| Work to be completed |
Return the lines below that contain "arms".

* * *

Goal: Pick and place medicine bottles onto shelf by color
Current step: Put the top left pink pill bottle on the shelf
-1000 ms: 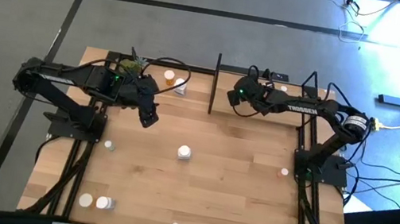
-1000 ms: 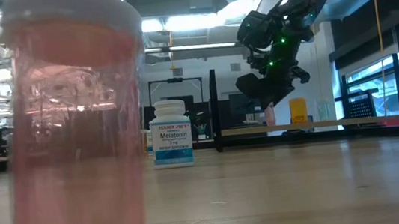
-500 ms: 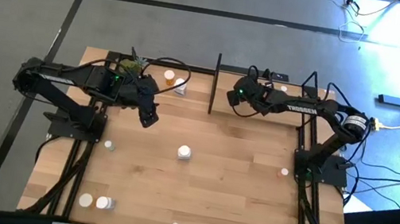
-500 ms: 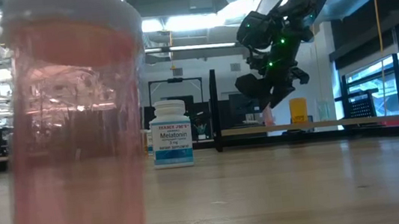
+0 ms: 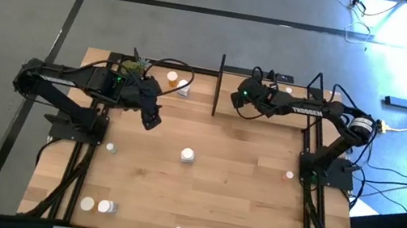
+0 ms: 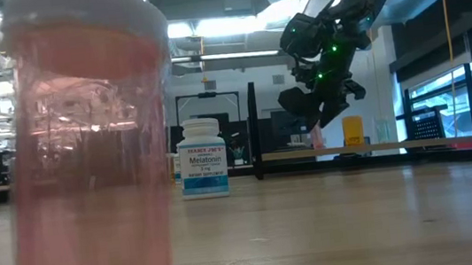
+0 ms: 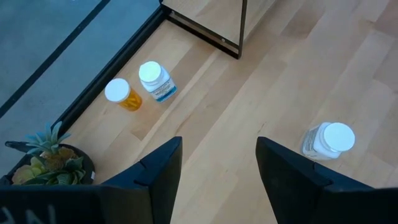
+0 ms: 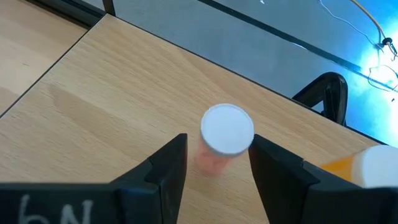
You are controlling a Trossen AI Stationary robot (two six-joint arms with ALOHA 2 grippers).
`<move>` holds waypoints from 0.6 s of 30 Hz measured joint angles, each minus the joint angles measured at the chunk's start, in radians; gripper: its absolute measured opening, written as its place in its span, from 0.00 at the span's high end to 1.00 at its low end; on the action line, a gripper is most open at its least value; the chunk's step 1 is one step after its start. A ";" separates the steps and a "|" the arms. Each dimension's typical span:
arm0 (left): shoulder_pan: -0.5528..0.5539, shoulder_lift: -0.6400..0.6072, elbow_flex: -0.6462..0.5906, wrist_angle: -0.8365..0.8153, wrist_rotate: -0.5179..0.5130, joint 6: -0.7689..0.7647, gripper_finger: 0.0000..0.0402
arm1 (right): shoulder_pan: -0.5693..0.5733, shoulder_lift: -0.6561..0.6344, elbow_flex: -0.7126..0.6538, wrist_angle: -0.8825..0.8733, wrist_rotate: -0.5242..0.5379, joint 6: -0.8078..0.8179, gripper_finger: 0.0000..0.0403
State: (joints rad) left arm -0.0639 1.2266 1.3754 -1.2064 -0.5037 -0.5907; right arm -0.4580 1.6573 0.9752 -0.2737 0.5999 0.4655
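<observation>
From above, my right gripper (image 5: 236, 100) hung over the shelf (image 5: 278, 109) at the table's far right, my left gripper (image 5: 152, 119) waiting left of centre, holding nothing.

At table height, a white bottle (image 6: 202, 158) read "Trader Joe's Melatonin"; a pinkish bottle (image 6: 86, 149) stood nearest the lens.

Past my left fingers (image 7: 163, 168), spread apart, stood an orange bottle (image 7: 124, 94) near a plant (image 7: 50, 162).

My right fingers (image 8: 166, 163) stood apart either side of a pink bottle (image 8: 222, 138) upright on the shelf, seemingly just released.

The right end effector (image 5: 237, 99) hangs at the tip of its outstretched arm, fingers (image 8: 163, 171) parted. The left end effector (image 5: 152, 120) points down, fingers (image 7: 158, 174) apart, holding nothing.
</observation>
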 joint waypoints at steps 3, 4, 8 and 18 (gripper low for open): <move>0.000 0.000 0.000 0.000 0.007 0.000 0.50 | 0.000 0.000 0.000 0.000 0.000 0.000 0.57; 0.000 0.000 0.000 0.000 0.012 0.000 0.50 | 0.000 0.000 0.000 0.000 0.000 0.001 0.57; 0.000 0.000 0.000 0.000 0.024 0.000 0.50 | 0.000 0.000 0.000 -0.005 0.000 -0.001 0.57; 0.000 0.000 0.000 0.000 0.024 0.000 0.50 | 0.000 0.000 0.008 -0.044 -0.012 -0.021 0.57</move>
State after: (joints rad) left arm -0.0639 1.2266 1.3754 -1.2064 -0.4801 -0.5903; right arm -0.4576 1.6569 0.9829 -0.3177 0.5881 0.4449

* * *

| Answer to this problem |
You are controlling a Trossen AI Stationary robot (two six-joint arms with ALOHA 2 grippers).
`<move>` holds waypoints from 0.6 s of 30 Hz measured joint angles, each minus the joint angles measured at the chunk's start, in radians; gripper: its absolute measured opening, written as its place in its span, from 0.00 at the span's high end to 1.00 at its low end; on the action line, a gripper is most open at its least value; the chunk's step 1 is one step after its start. A ";" separates the steps and a "|" the arms. Each dimension's typical span:

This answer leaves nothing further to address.